* [Exercise instructions]:
From the entries below, print exactly the span beginning with the line holding "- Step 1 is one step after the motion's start" and ending with the line holding "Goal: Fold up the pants", endpoints included, and skip any pictures.

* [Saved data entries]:
#####

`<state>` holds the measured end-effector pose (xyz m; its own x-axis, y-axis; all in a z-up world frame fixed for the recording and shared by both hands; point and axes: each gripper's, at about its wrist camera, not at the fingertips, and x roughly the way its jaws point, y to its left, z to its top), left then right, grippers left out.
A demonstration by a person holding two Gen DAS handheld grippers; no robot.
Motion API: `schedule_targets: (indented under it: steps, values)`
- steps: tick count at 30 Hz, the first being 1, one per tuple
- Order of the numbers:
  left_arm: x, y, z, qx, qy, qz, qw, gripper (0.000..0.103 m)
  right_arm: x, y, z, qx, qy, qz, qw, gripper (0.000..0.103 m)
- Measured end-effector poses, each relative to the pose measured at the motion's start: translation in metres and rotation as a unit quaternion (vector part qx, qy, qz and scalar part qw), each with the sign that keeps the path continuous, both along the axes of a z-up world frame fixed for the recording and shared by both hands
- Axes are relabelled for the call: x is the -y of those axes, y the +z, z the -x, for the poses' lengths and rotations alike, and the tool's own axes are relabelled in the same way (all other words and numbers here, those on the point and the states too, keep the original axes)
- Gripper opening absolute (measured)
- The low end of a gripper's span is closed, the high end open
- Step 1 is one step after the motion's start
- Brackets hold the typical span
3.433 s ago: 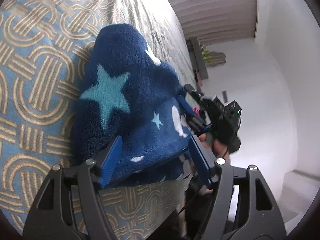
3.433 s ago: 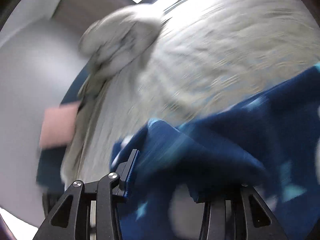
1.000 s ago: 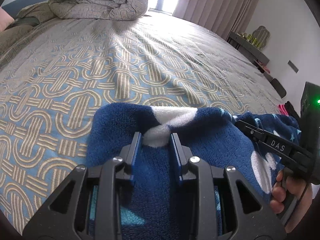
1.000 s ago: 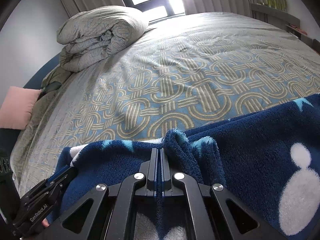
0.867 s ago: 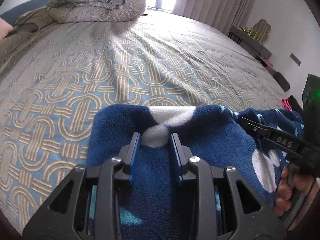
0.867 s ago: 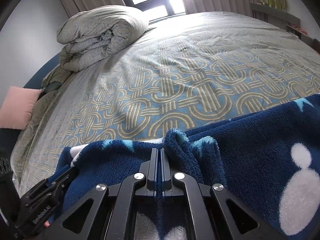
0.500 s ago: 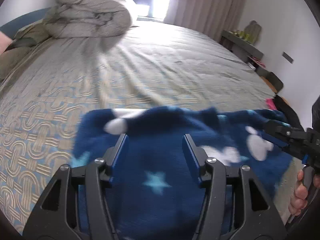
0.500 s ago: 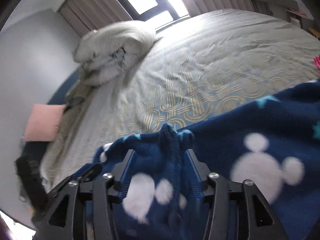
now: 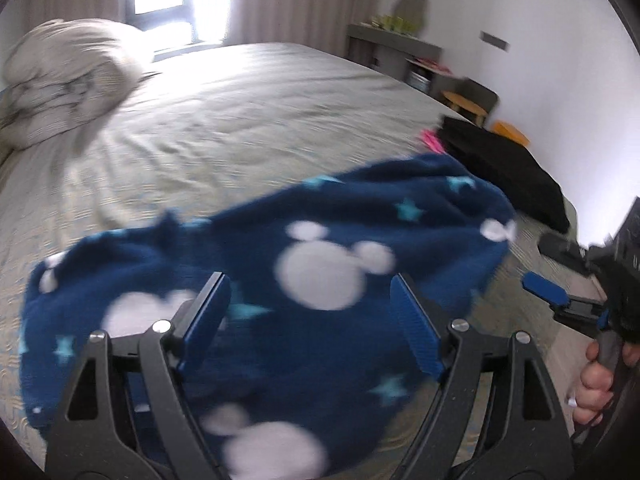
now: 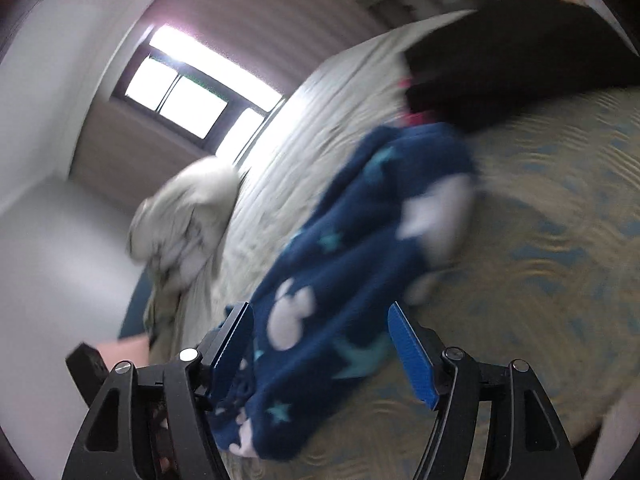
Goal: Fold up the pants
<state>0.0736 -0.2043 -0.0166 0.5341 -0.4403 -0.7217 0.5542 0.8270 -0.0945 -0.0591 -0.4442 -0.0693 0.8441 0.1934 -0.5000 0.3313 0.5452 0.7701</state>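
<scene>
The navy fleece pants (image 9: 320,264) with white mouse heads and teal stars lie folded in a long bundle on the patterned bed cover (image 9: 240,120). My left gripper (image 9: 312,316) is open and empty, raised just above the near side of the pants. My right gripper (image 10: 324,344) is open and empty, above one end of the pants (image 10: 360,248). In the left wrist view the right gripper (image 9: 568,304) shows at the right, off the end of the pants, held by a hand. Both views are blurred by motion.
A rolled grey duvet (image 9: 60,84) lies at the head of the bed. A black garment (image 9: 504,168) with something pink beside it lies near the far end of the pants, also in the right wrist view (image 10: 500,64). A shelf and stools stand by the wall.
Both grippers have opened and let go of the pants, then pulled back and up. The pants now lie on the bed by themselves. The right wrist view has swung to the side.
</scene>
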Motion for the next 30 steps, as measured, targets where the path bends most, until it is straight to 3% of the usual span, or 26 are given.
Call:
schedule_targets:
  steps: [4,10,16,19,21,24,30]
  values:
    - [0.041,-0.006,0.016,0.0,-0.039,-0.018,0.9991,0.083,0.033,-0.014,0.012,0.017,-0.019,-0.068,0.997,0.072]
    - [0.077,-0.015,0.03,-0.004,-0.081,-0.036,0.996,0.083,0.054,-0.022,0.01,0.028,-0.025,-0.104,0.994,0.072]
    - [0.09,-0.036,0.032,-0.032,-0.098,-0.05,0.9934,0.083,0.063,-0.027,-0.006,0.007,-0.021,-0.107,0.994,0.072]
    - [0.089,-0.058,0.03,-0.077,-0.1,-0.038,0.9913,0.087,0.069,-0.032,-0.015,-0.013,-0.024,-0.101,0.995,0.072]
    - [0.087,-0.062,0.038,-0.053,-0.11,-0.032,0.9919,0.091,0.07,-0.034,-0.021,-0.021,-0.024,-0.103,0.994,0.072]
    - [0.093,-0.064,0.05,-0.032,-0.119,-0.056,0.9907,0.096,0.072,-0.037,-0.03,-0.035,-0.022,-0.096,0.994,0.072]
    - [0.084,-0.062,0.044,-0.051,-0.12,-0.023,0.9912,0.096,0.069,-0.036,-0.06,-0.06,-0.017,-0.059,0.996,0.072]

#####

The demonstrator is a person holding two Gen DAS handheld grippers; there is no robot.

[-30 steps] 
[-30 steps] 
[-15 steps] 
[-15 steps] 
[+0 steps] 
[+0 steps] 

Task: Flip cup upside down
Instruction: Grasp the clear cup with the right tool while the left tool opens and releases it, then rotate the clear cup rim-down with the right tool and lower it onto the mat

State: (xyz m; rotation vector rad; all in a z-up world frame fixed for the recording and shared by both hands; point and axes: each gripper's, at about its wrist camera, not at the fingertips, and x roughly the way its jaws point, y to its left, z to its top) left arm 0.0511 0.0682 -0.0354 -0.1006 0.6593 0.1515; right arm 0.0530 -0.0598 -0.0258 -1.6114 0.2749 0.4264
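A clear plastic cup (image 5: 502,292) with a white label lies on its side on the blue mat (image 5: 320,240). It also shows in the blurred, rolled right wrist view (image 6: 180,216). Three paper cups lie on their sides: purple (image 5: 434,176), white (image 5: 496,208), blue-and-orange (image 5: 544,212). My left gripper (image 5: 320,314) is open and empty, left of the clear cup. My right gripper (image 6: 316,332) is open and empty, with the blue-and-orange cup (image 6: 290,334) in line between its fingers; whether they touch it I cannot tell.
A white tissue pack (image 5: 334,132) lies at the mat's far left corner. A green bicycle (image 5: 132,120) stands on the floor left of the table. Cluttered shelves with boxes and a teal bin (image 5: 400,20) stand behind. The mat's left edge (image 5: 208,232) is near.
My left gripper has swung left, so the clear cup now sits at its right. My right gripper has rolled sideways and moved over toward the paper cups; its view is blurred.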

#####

* [Task result]:
- Step 1 is one step after the motion's start
- Brackets hold the typical span
3.433 s ago: 
3.433 s ago: 
1.000 s ago: 
1.000 s ago: 
0.867 s ago: 
0.867 s ago: 
0.500 s ago: 
0.500 s ago: 
now: 
now: 
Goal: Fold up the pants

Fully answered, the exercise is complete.